Judge of the United States District Court for the Western District of Washington
- Incumbent
- Assumed office October 7, 2021
- Appointed by: Joe Biden
- Preceded by: Ronald B. Leighton

Personal details
- Born: David Gonzalez Estudillo 1973 (age 52–53) Sunnyside, Washington, U.S.
- Education: University of Washington (BA, JD)

= David Estudillo =

American judge (born 1973)

David Gonzalez Estudillo (born 1973) is an American lawyer serving as the chief United States district judge of the United States District Court for the Western District of Washington. He is a former Washington state court judge.

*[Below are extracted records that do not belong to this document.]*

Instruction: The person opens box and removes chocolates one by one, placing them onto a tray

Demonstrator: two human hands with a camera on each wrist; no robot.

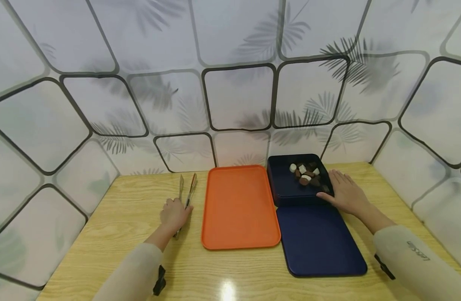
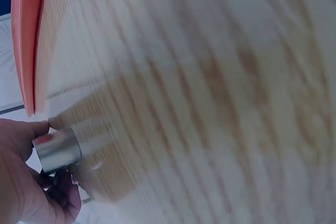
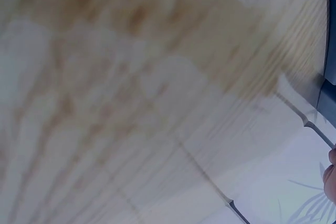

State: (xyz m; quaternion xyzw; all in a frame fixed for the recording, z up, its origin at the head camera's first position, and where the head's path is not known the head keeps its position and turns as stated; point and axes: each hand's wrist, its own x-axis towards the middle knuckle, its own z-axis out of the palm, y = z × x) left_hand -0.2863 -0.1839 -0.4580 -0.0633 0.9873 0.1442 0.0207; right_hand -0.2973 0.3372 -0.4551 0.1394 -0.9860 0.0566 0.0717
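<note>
Metal tongs (image 1: 189, 193) are in my left hand (image 1: 174, 215), gripped around the middle, with their arms spread and tips pointing to the back wall. The left wrist view shows the metal end of the tongs (image 2: 59, 149) between thumb and fingers. My right hand (image 1: 347, 193) rests against the right side of a dark blue box (image 1: 284, 177), fingers extended and thumb over the near right corner. Inside the box, toward its right, lie several small brown and white pieces (image 1: 305, 179). Only a sliver of the right fingers (image 3: 329, 181) appears in the right wrist view.
An orange tray (image 1: 240, 209) lies flat between the tongs and the box. In front of the box is a flat dark blue lid (image 1: 322, 242), close to the tray's right edge. All stand on a wooden table (image 1: 121, 217) with a patterned wall (image 1: 238, 100) behind.
</note>
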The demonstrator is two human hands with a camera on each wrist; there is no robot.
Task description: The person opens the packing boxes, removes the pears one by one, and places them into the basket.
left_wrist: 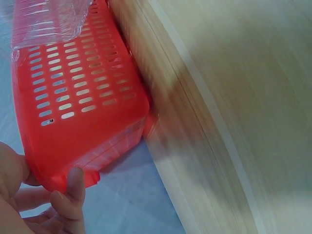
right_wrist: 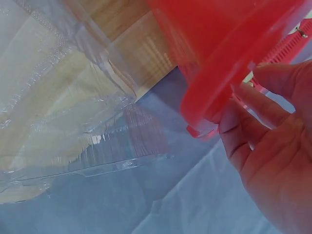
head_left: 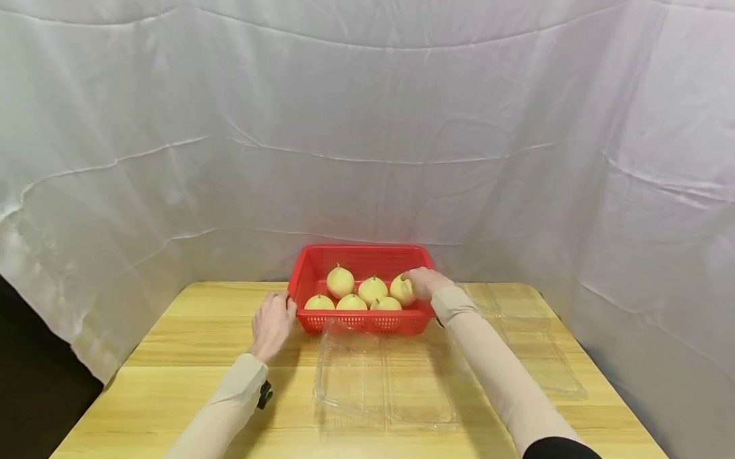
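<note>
Several round yellow pears with stems, one at the back left (head_left: 340,282), lie in a red perforated plastic basket (head_left: 366,256). My left hand (head_left: 273,324) holds the basket's front left corner, fingers and thumb round its rim in the left wrist view. My right hand (head_left: 428,283) reaches over the right rim and grips the rightmost pear (head_left: 402,291). In the right wrist view, thumb and fingers of that right hand (right_wrist: 273,126) lie on either side of a sliver of pear; the rim hides the fingertips.
An open clear plastic clamshell box (head_left: 386,379) lies in front of the basket, close to its front wall. More clear packaging (head_left: 534,343) is on the right of the wooden table (head_left: 173,385). Pale cloth (head_left: 371,121) hangs behind and at both sides.
</note>
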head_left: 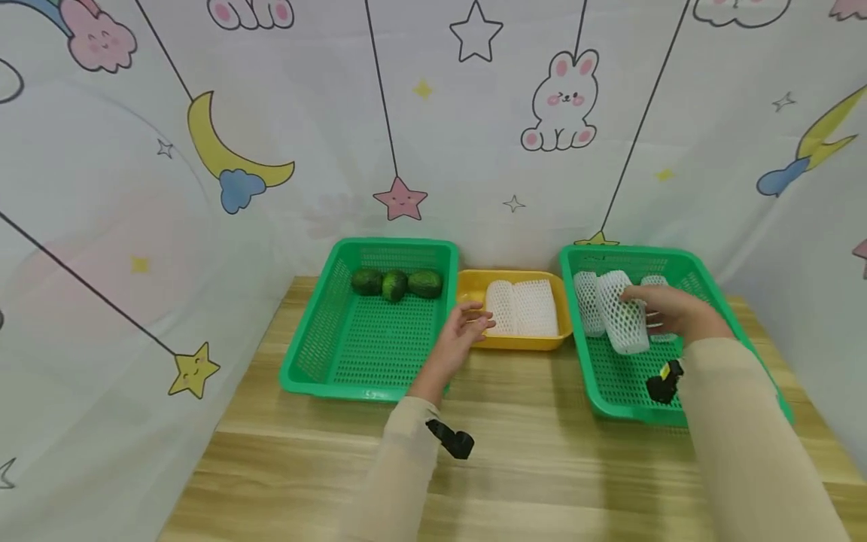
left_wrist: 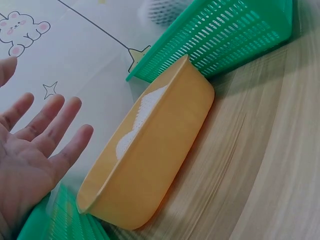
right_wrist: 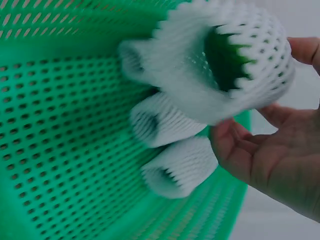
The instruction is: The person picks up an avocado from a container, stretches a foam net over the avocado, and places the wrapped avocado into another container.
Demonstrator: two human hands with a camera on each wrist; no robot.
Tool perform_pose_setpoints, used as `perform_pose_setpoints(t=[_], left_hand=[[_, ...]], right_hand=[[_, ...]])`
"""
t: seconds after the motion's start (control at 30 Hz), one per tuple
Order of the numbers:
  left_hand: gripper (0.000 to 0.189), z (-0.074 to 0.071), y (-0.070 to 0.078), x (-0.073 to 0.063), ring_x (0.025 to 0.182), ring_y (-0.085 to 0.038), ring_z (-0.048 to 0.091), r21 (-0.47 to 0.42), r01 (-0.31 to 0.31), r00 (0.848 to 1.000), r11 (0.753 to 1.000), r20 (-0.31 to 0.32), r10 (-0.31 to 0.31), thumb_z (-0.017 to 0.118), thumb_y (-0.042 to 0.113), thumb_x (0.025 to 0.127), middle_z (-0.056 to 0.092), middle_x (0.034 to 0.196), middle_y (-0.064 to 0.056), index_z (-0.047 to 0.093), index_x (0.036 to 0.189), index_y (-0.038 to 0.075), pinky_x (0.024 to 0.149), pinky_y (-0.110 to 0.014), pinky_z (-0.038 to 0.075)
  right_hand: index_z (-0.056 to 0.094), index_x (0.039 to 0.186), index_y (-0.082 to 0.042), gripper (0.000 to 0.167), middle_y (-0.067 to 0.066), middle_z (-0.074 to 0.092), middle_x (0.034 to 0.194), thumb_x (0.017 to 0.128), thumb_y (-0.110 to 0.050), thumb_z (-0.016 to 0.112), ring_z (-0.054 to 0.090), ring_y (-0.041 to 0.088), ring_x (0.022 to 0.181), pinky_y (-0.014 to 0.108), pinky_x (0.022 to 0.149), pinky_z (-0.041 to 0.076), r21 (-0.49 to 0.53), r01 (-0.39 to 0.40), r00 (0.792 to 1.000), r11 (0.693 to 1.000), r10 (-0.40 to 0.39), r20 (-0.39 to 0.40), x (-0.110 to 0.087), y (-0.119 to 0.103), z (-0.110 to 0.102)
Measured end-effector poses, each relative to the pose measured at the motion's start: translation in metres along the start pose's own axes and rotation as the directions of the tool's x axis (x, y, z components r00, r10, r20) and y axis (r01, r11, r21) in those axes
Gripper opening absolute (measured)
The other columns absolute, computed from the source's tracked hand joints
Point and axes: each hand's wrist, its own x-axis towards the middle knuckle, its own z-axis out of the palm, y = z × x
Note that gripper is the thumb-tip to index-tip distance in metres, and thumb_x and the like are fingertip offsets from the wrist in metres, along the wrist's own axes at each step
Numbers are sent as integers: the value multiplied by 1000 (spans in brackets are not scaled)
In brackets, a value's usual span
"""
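Note:
My right hand [head_left: 667,307] grips a white foam net sleeve [head_left: 624,315] over the right green basket [head_left: 612,411]. Inside that sleeve, dark green fruit skin, like an avocado's, shows in the right wrist view. Below it more foam net sleeves [right_wrist: 182,167] lie in the basket; whether they hold fruit is hard to tell. My left hand [head_left: 463,336] hovers with fingers spread and nothing in them, between the left green basket [head_left: 369,393] and the yellow tray [head_left: 518,343]. White foam net sleeves [head_left: 535,307] lie flat in that tray.
Three dark green avocados [head_left: 424,284] sit along the back of the left basket. Both baskets and the tray stand in a row on a wooden table [head_left: 515,436]. Behind them hangs a printed cloth [head_left: 467,143].

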Motion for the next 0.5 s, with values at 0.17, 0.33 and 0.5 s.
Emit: perform_pose_setpoints(t=[0.17, 0.33, 0.5], left_hand=[[37, -2, -2, -3, 117, -40, 46, -28, 12, 1000, 1000, -5, -12, 44, 6, 98, 45, 125, -29, 33, 130, -8, 96, -52, 37], [34, 1, -3, -3, 115, -40, 47, -28, 7, 1000, 1000, -2, -7, 46, 7, 98, 46, 123, -30, 37, 128, -5, 96, -53, 36], [36, 3, -2, -1, 112, -38, 49, -10, -5, 1000, 1000, -4, 5, 46, 8, 98, 48, 120, -28, 37, 128, -9, 95, -52, 38]], right_hand=[[-14, 142, 6, 88, 39, 3, 144, 89, -28, 46, 20, 47, 131, 45, 94, 41, 68, -132, 980, 989, 120, 156, 20, 32, 6], [-17, 142, 6, 88, 38, -4, 144, 87, -23, 46, 12, 48, 133, 47, 94, 41, 168, -153, 982, 974, 131, 137, 29, 47, 16], [8, 144, 5, 81, 38, 13, 141, 86, -27, 56, 27, 49, 125, 46, 82, 48, 100, -151, 988, 983, 147, 52, 30, 51, 18]])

== Early life and education ==

Estudillo was born and raised in Sunnyside, Washington, where his parents owned a small grocery store. He received a Bachelor of Arts from the University of Washington in 1996 and a Juris Doctor from the University of Washington School of Law in 1999.

== Career ==

After graduating law school, Estudillo began his legal career at Jeffers, Danielson, Sonn & Aylward in Wenatchee. From 2002 to 2005, he was an attorney with Scheer and Zehnder in the Seattle office, where his practice focused on complex civil litigation. From 2005 to 2015, he was a solo practitioner at Estudillo Law Firm PLLC, where he focused on immigration law and general civil litigation. The firm represented detained and non-detained clients before the Executive Office for Immigration Review and Board of Immigration Appeals. He also represented people seeking immigration benefits through applications filed with United States Citizenship and Immigration Services. In 2015, he was appointed by Washington Governor Jay Inslee to serve as a judge for the Grant County Superior Court from September 1, 2015 until his elevation as a federal judge in 2021, preceded by Evan Sperline and succeeded by Anna Gigliotti.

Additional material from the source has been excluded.